====== Information supplied ======

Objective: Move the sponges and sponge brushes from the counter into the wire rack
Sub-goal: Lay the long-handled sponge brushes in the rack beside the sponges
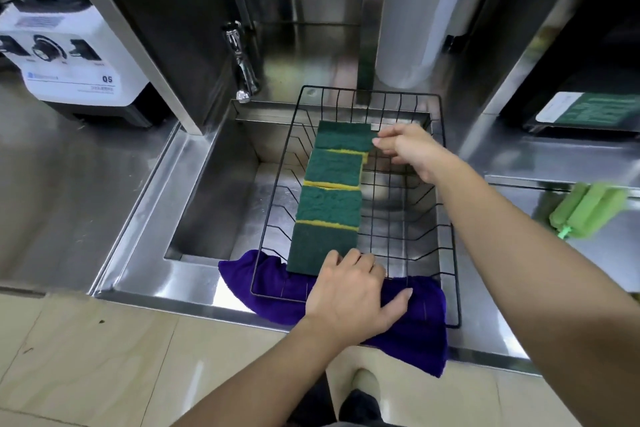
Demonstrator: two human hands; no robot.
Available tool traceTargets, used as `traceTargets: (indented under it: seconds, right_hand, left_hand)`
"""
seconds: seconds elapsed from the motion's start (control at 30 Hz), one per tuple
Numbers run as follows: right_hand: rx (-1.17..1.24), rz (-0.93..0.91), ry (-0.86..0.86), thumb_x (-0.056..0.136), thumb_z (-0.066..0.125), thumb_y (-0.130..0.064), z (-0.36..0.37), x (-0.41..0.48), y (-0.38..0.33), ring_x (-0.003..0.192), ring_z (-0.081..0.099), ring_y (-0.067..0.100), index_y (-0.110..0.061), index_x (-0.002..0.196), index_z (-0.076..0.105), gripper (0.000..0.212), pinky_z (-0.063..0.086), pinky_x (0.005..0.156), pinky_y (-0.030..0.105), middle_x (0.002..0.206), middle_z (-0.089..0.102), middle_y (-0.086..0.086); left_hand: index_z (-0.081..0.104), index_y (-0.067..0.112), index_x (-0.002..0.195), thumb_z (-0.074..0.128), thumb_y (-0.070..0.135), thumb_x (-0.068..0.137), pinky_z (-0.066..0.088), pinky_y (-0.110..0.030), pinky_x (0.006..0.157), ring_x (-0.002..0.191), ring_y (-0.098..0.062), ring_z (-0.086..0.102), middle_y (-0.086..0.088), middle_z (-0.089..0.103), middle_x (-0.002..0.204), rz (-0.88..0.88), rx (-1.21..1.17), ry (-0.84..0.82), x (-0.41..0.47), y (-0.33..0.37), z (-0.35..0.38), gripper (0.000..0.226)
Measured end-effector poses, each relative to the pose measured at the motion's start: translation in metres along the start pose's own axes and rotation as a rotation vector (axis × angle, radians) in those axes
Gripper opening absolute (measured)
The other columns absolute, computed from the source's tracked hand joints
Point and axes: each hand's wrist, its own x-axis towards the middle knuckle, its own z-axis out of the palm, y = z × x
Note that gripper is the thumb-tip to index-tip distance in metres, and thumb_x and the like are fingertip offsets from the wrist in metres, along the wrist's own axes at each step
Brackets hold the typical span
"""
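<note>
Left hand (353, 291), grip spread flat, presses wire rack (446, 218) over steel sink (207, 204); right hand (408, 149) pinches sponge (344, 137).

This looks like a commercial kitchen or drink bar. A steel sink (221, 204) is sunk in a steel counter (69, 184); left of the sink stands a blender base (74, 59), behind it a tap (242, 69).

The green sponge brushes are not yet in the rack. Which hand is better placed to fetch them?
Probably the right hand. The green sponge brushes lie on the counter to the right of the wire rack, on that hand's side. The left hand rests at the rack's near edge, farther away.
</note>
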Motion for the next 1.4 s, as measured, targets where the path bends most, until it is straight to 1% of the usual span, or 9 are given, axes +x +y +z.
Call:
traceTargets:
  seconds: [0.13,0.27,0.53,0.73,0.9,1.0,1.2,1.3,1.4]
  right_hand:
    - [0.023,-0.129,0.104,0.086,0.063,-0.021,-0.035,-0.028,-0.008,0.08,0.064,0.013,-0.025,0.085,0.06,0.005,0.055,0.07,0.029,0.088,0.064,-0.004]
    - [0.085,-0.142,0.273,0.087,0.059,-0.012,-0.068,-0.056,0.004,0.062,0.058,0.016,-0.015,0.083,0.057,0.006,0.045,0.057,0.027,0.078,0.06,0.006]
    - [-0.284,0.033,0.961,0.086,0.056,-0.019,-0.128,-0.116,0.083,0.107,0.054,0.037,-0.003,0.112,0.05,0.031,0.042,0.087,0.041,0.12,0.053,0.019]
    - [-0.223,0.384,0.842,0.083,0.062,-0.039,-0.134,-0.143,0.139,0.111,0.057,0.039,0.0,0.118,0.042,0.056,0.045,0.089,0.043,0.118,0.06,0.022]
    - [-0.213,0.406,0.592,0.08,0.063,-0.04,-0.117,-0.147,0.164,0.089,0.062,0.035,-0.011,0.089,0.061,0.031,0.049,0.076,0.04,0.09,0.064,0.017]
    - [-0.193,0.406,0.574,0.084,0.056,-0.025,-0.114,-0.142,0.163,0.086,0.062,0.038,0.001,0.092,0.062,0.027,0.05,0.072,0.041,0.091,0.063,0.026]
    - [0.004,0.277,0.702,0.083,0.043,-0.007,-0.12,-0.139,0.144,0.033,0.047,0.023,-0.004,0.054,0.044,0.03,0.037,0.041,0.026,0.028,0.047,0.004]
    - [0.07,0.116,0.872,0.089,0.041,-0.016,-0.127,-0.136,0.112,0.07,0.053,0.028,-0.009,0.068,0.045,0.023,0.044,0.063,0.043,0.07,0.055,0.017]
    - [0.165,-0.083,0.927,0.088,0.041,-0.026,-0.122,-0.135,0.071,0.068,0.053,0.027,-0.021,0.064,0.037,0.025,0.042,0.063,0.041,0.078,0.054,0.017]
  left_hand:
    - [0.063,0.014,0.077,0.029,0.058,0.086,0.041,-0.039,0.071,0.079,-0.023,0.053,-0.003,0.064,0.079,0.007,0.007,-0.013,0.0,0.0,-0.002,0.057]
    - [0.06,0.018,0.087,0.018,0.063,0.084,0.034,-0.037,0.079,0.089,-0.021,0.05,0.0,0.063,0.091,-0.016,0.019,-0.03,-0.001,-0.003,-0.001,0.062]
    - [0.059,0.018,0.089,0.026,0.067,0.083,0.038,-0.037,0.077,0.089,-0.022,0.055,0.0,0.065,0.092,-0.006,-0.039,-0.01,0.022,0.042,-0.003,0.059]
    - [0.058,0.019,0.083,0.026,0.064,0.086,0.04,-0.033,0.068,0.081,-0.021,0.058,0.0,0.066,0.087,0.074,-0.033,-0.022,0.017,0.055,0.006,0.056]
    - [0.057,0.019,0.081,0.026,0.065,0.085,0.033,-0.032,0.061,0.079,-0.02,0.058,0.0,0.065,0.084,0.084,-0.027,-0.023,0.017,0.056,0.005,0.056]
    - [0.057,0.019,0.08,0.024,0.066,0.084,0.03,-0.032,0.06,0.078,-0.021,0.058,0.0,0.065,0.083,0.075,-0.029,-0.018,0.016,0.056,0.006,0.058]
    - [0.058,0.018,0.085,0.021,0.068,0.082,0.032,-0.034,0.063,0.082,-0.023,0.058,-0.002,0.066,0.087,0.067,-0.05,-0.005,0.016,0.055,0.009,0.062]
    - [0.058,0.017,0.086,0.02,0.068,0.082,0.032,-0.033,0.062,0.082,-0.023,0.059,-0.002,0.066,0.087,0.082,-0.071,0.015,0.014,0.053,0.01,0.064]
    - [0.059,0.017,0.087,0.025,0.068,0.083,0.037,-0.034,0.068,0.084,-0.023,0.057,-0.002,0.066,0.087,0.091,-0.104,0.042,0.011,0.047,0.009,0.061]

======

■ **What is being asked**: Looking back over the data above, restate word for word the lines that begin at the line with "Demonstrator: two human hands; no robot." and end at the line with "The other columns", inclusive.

■ **Completed task**:
Demonstrator: two human hands; no robot.
Available tool traceTargets, used as `traceTargets: (indented under it: seconds, right_hand, left_hand)`
"""
seconds: seconds elapsed from the motion's start (control at 30 Hz), one per tuple
Numbers run as follows: right_hand: rx (-1.17..1.24), rz (-0.93..0.91), ry (-0.86..0.86), thumb_x (-0.056..0.136), thumb_z (-0.066..0.125), thumb_y (-0.130..0.064), z (-0.36..0.37), x (-0.41..0.48), y (-0.38..0.33), ring_x (-0.003..0.192), ring_z (-0.081..0.099), ring_y (-0.067..0.100), index_y (-0.110..0.061), index_x (-0.002..0.196), index_z (-0.076..0.105), gripper (0.000..0.212), pinky_z (-0.063..0.086), pinky_x (0.005..0.156), pinky_y (-0.030..0.105), middle_x (0.002..0.206), middle_z (-0.089..0.102), middle_y (-0.086..0.086); left_hand: index_z (-0.081..0.104), index_y (-0.067..0.112), index_x (-0.002..0.195), thumb_z (-0.074..0.128), thumb_y (-0.070..0.135), thumb_x (-0.068..0.137), pinky_z (-0.066..0.088), pinky_y (-0.110..0.030), pinky_x (0.006..0.157), ring_x (-0.002..0.191), ring_y (-0.098..0.062), ring_z (-0.086..0.102), middle_y (-0.086..0.088), middle_z (-0.089..0.103), middle_x (-0.002..0.204), rz (-0.88..0.88), rx (-1.21..1.17), ry (-0.84..0.82), x (-0.41..0.47), y (-0.33..0.37), z (-0.35..0.38), gripper (0.000..0.226)
Measured end-effector poses, each relative to the pose measured at the motion's start: translation in metres along the start pose's own axes and rotation as a rotation vector (axis × angle, radians) in those axes
Gripper opening absolute (measured)
The other columns absolute, computed from the source's tracked hand joints

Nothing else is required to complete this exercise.